Thermal cameras can be used for rapid and safe initial temperature screening of staff, visitors and customers. Used the right way, the cameras can help prevent unnecessary spread of viruses like the novel coronavirus. During the global pandemic, use of thermal cameras has increased, but they have not always been used correctly, and therefore, not effectively.

Hikvision’s temperature screening thermal products are currently assisting users in initial temperature screening across the global market. During 2020, demand increased in most markets, and the company highly recommends that Hikvision’s thermographic cameras be used in accordance with local laws and regulations. Limitations of the technology include throughput and the impact of ambient conditions.

Detect viruses and fever

Hikvision releases a video that illustrates how skin temperature measurements are normalised within minutes

Thermal cameras cannot detect viruses and fever and should only be used as a first line of screening before using secondary measures to confirm, says Stefan Li, Thermal Product Director at Hikvision. “We also believe it is important for businesses and authorities to use [thermal cameras] alongside a full programme of additional health and safety procedures, which includes handwashing, regular disinfection of surfaces, wearing protective clothing such as masks, and social distancing.”

Hikvision has released a video that illustrates how skin temperature measurements are normalised within minutes after someone emerges from the cold. Mr. Li says the video demonstrates the accuracy of forehead measurement under difficult circumstances when people come inside from a cold outdoor environment.

Temperature screening facilities

“There have been some claims that measuring the forehead temperature is not as accurate as measuring the inner canthus, and we believe this video demonstrates the accuracy of forehead measurement very well,” he says. “We also illustrate how the skin temperature will experience a process of recovery (warming up), no matter if it is measured by a thermal camera or a thermometer.”

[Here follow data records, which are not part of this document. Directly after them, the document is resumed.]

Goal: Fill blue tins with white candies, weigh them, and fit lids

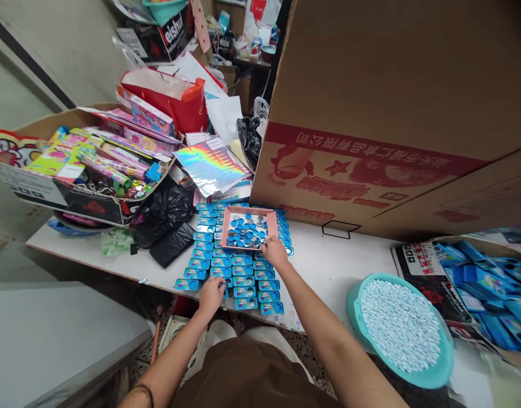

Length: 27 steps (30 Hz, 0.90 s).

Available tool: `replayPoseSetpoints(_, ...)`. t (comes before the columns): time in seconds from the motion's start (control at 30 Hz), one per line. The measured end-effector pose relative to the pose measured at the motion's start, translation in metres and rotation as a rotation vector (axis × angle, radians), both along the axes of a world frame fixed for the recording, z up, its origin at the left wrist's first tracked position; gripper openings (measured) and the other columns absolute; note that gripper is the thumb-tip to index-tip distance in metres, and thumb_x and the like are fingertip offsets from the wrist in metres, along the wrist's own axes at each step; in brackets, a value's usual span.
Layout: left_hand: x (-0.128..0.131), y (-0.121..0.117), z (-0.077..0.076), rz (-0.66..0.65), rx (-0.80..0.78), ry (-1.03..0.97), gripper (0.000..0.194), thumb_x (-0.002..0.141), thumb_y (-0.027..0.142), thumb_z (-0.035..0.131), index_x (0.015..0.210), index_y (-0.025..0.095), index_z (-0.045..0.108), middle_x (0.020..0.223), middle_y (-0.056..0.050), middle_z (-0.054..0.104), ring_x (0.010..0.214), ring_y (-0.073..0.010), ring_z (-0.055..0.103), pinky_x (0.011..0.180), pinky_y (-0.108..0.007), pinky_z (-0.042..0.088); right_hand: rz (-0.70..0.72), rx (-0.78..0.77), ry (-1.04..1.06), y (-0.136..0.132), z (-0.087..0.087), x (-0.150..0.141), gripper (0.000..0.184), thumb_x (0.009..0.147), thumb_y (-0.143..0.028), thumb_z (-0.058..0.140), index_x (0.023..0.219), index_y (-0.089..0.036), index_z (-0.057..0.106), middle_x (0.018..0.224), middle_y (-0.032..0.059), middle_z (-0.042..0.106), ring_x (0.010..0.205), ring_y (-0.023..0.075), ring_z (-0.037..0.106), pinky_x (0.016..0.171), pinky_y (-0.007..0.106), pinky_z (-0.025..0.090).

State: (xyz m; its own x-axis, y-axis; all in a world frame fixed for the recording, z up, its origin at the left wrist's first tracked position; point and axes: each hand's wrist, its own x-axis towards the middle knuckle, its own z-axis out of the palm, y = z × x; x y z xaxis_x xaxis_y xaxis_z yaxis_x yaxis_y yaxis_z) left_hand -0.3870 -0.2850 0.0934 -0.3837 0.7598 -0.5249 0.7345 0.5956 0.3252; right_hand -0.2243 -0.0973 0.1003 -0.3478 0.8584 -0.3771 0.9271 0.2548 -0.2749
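Note:
Rows of small blue flat packs [242, 271] with printed fronts lie side by side on the white table. Over the back rows rests a shallow pink tray [226, 226] with a white bottom, holding many loose small discs [246, 233], some blue and some silvery. My right hand [275, 253] is closed at the tray's front right corner, its fingertips over the rim. Low on the left of the rows, my left hand [212, 296] pinches what looks like a small dark round disc above a pack; the fingers partly hide it.
A large cardboard carton [371, 141] stands behind the table. A turquoise basin [445, 362] of small pale pieces sits at right, beside a box of blue packs [485, 283]. At left are a box of colourful toys [103, 164] and black plastic bags [169, 209].

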Motion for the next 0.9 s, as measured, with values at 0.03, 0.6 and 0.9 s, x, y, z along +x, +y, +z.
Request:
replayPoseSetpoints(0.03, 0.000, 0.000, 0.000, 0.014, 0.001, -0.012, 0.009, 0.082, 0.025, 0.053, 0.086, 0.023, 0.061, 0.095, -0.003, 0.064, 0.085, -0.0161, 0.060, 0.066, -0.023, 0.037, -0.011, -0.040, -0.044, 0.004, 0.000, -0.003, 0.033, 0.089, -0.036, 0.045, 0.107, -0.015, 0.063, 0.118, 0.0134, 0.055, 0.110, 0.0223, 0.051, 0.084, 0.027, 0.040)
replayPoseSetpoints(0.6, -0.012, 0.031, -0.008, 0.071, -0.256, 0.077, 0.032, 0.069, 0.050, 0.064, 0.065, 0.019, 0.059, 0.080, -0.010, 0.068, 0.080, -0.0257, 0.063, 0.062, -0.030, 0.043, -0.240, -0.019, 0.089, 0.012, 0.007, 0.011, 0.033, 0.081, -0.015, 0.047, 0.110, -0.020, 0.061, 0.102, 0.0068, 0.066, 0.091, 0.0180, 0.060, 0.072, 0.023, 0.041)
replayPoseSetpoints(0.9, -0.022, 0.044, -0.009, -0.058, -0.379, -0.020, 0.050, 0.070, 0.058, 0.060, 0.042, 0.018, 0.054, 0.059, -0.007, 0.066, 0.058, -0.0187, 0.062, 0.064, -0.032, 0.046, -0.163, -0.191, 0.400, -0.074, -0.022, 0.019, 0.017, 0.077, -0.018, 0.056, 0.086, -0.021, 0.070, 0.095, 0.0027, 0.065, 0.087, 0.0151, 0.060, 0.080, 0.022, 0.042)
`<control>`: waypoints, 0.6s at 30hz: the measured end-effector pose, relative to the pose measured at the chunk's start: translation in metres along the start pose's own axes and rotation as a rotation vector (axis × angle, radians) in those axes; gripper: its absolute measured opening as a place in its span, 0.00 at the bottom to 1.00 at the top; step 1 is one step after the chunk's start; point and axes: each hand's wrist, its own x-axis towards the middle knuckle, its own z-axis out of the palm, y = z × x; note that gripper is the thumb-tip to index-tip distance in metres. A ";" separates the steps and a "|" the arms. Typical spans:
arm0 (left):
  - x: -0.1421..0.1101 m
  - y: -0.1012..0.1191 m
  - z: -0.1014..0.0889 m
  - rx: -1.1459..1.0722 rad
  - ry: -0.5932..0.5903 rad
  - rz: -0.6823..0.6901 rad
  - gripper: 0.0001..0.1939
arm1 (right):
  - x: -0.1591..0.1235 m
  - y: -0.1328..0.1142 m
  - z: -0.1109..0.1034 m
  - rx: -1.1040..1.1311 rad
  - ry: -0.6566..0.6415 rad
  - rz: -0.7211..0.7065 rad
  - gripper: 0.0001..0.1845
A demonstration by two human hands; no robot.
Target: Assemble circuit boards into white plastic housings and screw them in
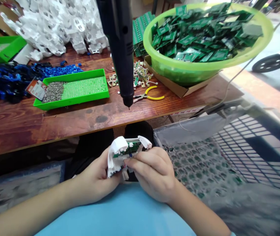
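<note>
Over my lap, my left hand [97,178] grips a white plastic controller shell [117,147] by its left side. A green circuit board [133,147] sits inside the shell. My right hand [156,173] is closed at the shell's right and lower part, its fingertips pressed together near the board. Whatever small part they pinch, if any, is hidden by the fingers. A black electric screwdriver [122,49] hangs tip down above the table edge, in front of both hands.
On the wooden table [81,121] are a green tray [86,88] of screws, yellow-handled pliers [152,97], blue parts [58,70], white shells [63,26] and small boards [140,73]. A green basin [186,73] holds circuit boards. A dark crate [260,154] stands at right.
</note>
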 end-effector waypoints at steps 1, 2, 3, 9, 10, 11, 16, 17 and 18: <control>0.001 0.000 0.000 0.028 0.001 0.033 0.17 | -0.001 0.000 0.000 -0.009 0.002 0.006 0.12; 0.002 0.001 -0.001 0.061 -0.002 0.063 0.14 | -0.001 -0.001 0.000 -0.017 0.008 0.013 0.12; 0.002 0.002 -0.001 0.095 -0.004 0.091 0.13 | -0.002 -0.002 0.000 -0.020 0.016 0.021 0.12; 0.002 0.007 -0.006 0.271 0.000 0.213 0.20 | -0.003 -0.007 0.001 0.022 0.052 0.127 0.11; 0.003 0.007 -0.007 0.295 -0.008 0.233 0.23 | -0.003 -0.008 0.001 0.027 0.068 0.141 0.11; 0.004 0.007 -0.007 0.314 -0.018 0.252 0.25 | -0.003 -0.008 0.001 0.032 0.090 0.151 0.10; 0.012 0.011 -0.006 0.356 -0.052 0.292 0.28 | -0.003 -0.004 -0.003 0.066 0.149 0.142 0.10; 0.013 0.011 -0.004 0.346 -0.051 0.293 0.29 | -0.004 -0.002 -0.004 0.075 0.146 0.133 0.10; 0.013 0.011 -0.002 0.335 -0.045 0.289 0.29 | -0.005 -0.001 -0.004 0.078 0.139 0.126 0.10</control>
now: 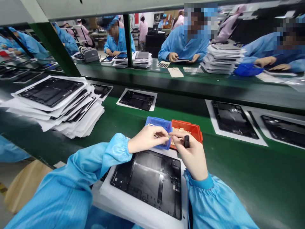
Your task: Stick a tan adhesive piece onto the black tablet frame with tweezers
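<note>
My left hand is closed in a pinch above a blue plastic bin. My right hand meets it at the fingertips, with a small thin yellowish piece between them. A short black-ended tool sticks up from my right hand; the rest of it is hidden. Behind the right hand stands a red bin with small light-coloured pieces in it. Below both hands, a black tablet housing lies inside-up on white sheets.
A tall stack of housings interleaved with white paper stands at the left. More housings on paper, one at the middle and others at the right, lie along the green bench. Co-workers in blue sit opposite, beyond a green post.
</note>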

Mr. Li adds that people should wait five minutes in such circumstances before starting a temperature measurement. “We hope that stakeholders who are involved in the design of temperature screening facilities and associated health and safety procedures will recognise how important it is to consider the skin temperature recovery time, and that forehead measurement can provide accurate test results,” says Mr. Li.

Thermal imaging manufacturers

The algorithm is based on a large number of test results to obtain a value that tends to be dynamically balanced

The temperature measurement principle of thermal imaging is to detect the heat radiation emitted by the human body. The detected heat value often does not reflect the true internal body temperature of an individual. Furthermore, the temperature varies among different parts of the human, such as the forehead, ears, underarms, etc. A temperature compensation algorithm can be used to adjust the measured skin temperature to align with the internal body temperature.

The algorithm is based on a large number of test results to obtain a value that tends to be dynamically balanced. At present, thermal imaging manufacturers in the market, and even forehead thermometer manufacturers, have developed their own algorithms to map the skin temperature measured by the camera to the internal body temperature, so as to compensate the skin temperature to the internal body temperature.

Thermal cameras

This is also why Hikvision recommends that the "actual body temperature" should be checked with a secondary device for confirmation. The calibration work for a thermal camera is completed in the production process at the factory, including calibration of reference values and detection point and so on. At the same time, the equipment parameters should be adjusted before on-site use to ensure accurate temperature reads.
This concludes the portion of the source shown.